### What you have to do
Only one stretch of the listing below is wanted. Give it again exactly, from the line with "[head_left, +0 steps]" through the line with "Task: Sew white".

### Data provided
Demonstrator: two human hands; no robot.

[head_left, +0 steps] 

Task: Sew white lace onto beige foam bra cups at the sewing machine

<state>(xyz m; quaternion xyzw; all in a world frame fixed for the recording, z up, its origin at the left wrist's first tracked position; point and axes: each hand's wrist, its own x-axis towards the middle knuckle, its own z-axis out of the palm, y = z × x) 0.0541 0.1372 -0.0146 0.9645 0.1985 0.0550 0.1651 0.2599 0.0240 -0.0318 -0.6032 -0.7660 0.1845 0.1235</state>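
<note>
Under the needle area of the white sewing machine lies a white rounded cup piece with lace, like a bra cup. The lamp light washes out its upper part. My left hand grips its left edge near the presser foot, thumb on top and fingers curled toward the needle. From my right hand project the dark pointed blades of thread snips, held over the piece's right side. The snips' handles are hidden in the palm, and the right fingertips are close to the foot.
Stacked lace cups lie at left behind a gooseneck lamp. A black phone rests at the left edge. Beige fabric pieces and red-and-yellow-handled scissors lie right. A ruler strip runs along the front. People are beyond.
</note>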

### Task solution
[head_left, +0 steps] 

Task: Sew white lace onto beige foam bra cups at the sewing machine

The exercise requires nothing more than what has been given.